The Bayes Net contestant should be permitted to use prior belief distributions over network structures (as here). (This can be encoded as a causal belief about a hidden cause of patterns of causation.)
The Bayes Net contestant may wish to use network search algorithms or priors that hypothesize causal models with unobserved latent nodes.
The Bayes Net contestant should remember that the Skeptic contestant can use compression schemes based on reconstructability analysis, which is relatively powerful, and Markov graphical models, which include all simple Bayes nets for purposes of this problem.

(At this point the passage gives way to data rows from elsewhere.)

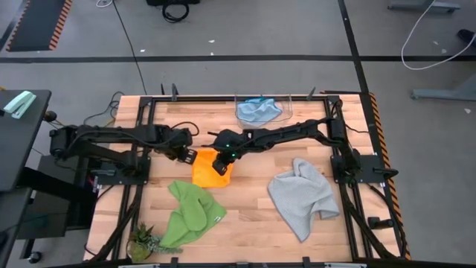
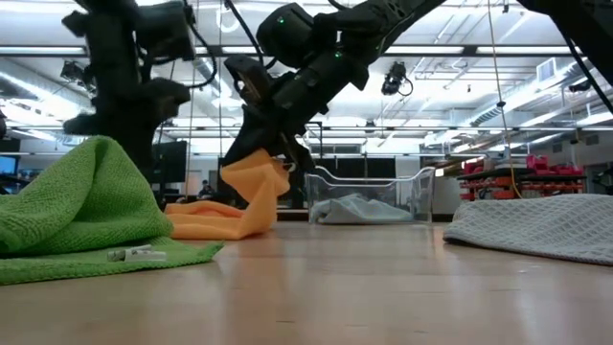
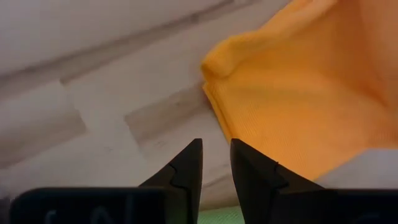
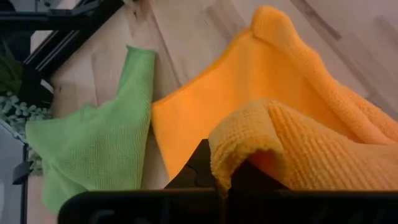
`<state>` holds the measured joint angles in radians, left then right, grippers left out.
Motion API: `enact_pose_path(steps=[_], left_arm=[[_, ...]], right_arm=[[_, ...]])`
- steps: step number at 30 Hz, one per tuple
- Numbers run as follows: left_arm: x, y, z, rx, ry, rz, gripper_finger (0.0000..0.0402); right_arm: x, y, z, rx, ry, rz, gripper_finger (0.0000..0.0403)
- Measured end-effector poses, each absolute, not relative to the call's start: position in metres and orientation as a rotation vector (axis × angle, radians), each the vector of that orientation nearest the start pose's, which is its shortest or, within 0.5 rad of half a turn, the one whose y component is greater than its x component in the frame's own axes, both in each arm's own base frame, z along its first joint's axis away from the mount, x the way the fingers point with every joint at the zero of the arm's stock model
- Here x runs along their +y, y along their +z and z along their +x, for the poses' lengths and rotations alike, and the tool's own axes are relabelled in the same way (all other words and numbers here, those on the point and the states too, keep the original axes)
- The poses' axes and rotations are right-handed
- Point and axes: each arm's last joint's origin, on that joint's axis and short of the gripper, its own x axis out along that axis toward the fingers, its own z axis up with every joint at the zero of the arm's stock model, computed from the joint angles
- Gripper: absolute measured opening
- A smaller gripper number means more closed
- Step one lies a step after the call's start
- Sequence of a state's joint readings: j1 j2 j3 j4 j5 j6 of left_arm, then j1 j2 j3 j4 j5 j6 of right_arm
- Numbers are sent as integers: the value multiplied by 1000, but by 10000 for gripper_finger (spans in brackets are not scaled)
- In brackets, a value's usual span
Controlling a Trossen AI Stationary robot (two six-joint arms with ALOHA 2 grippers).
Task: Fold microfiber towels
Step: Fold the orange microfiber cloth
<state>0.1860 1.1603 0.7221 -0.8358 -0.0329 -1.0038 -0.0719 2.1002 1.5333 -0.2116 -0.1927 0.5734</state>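
Fold underway at desk centre: right hand [image 4: 224, 177] pinched tight on the orange towel [image 1: 206, 168], edge lifted. Left hand [image 3: 216, 163], slightly parted and empty, hovers beside the corner. Carry across evenly, match edges.

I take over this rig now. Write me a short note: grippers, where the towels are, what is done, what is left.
Right gripper: shut on a raised fold of the orange towel, mid-table.
Left gripper: slightly open, empty, just off that towel's edge.
Green towel: crumpled at the front left, near a small plant.
Grey towel: crumpled at the front right.
Blue towel: in the clear bin at the back.
Done: no towel looks neatly folded on the table.
Left: finish orange, then green and grey.
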Motion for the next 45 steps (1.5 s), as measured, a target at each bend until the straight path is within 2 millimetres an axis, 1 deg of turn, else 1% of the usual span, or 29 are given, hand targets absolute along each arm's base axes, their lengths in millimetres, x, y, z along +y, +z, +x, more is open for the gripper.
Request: enact_pose_path(steps=[2, 7, 11, 14, 21, 23, 27, 29, 32, 36, 41, 45], left_arm=[[35, 193, 185, 1066, 818, -995, 87], [33, 173, 185, 1031, 755, -1097, 81], [33, 166, 188, 981, 715, -1122, 82], [34, 162, 189, 986, 728, -1133, 86], [35, 139, 204, 1056, 728, -1158, 90], [36, 131, 211, 1074, 704, -1178, 88], [37, 120, 226, 1056, 622, -1220, 82], [38, 118, 233, 1028, 593, -1226, 80], [40, 122, 242, 985, 578, -1219, 81], [46, 124, 250, 956, 584, -1196, 84], [48, 123, 251, 967, 561, -1158, 87], [49, 128, 251, 934, 548, -1144, 83]], right_arm=[[-28, 183, 460, 784, -112, 648, 0], [-26, 183, 460, 783, -106, 645, 0], [-21, 186, 460, 775, -90, 639, 0], [-20, 186, 460, 782, -91, 640, 0], [-20, 183, 457, 821, -116, 639, 0], [-21, 181, 455, 847, -131, 640, 0], [-24, 178, 452, 887, -146, 630, 0], [-24, 177, 450, 904, -145, 618, 0], [-24, 175, 448, 939, -151, 611, 0], [-24, 170, 444, 960, -158, 607, 0], [-24, 170, 445, 948, -182, 625, 0], [-25, 171, 446, 934, -208, 642, 0]])
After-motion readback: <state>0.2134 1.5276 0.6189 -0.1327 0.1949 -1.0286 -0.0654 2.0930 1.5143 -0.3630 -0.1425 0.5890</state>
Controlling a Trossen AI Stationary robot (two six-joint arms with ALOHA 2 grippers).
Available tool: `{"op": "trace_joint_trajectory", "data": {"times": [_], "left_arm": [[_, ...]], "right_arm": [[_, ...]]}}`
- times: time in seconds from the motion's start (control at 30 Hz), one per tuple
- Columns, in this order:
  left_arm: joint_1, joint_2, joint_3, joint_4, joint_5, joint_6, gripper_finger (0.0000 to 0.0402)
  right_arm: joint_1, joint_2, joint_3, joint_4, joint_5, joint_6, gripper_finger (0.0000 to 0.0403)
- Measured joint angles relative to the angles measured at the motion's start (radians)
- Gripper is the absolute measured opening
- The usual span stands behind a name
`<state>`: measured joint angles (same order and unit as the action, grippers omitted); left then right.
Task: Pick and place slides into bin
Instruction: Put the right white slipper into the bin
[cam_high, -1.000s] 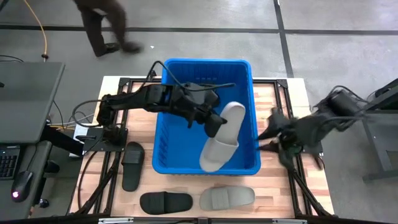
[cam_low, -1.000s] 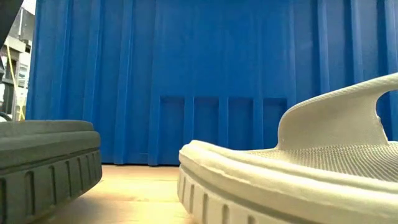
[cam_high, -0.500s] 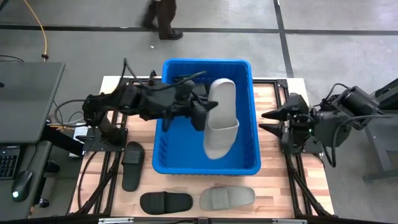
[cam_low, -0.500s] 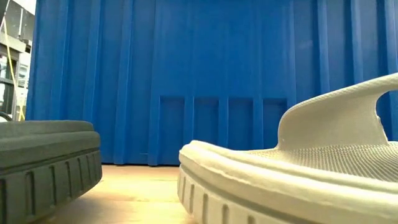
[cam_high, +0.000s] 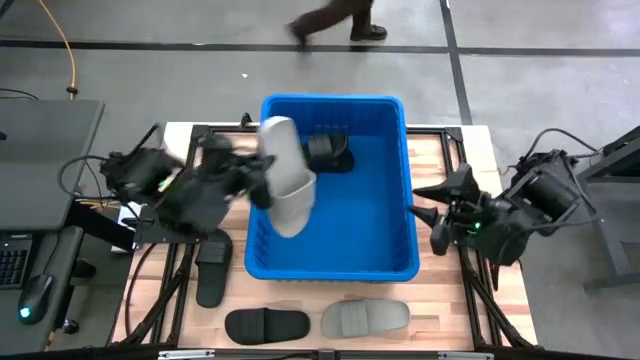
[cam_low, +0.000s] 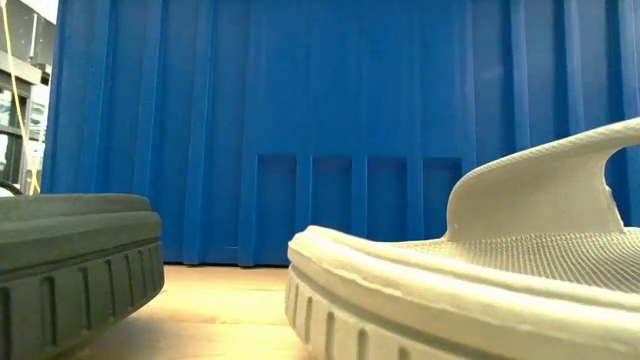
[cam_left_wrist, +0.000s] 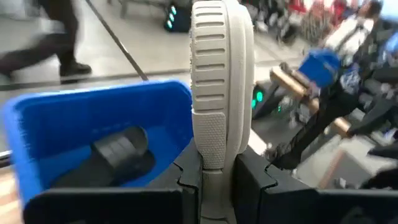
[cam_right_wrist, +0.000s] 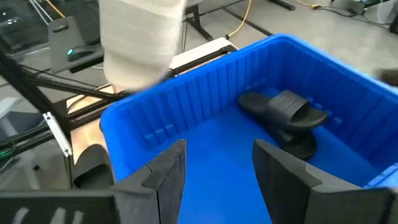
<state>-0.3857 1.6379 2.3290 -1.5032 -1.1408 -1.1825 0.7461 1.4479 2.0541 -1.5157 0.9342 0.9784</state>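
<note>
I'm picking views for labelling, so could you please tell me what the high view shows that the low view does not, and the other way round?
Only the high view shows both arms: the left gripper shut on a light grey slide over the bin's left wall, and the right gripper open beside the bin's right side. It also shows a black slide inside the bin and a person's legs walking past. Only the low view shows the ribbed sole edges close up. Both share the blue bin, the grey slide on the table and a black slide beside it.

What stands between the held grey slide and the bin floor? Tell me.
Nothing visible. The left gripper holds the grey slide over the bin's left wall. One black slide lies at the far end, leaving the blue floor beside the grey one bare.
</note>
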Motion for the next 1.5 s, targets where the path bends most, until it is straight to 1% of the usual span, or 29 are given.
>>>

Some data are about objects whose existence or relations are causally dependent on objects’ properties. Simple Bayesian networks cannot usually represent knowledge of such causal dependencies, but there are more general families of Bayesian models which can. Would it be in the spirit of the challenge for the Bayes Net contestant to use these more general models? Would it be out of the spirit of the challenge for the data to be about such a collection of objects?
Right—this would be what I’d call “cheating” or overfitting the data. We’d have to use the compression rate in this case.
Sure. I’ll work out the technical details if anyone wants to enter the contest. I would prefer to use the most recent stable JVM. It seems very unlikely to me that the outcome of the contest will depend on precise selection of time or memory bounds—let’s say, the time bound is O(24 hours) and the memory bound in O(2 GB).
It’s actually not very difficult to implement a compression program using arithmetic coding once you have the statistical model. Other prediction evaluation schemes may work, but compression has methodological crispness: look at the compressed file size, check that the decompressed data matches the original exactly.
Basically, when I say “belief networks”, what I mean is the use of graphs to define probability distributions and conditional independence relationships.
The spirit of the contest is to use a truly “natural” data set. I admit that this is a bit vague. Really my only requirement is to use a non-synthetic data set. I think I know where you’re going with the “causally dependent” line of thinking, but it doesn’t bother me too much. I get the feeling that I am walking into a trap, but really I’ve been planning to make a donation to SIAI anyway, so I don’t mind losing.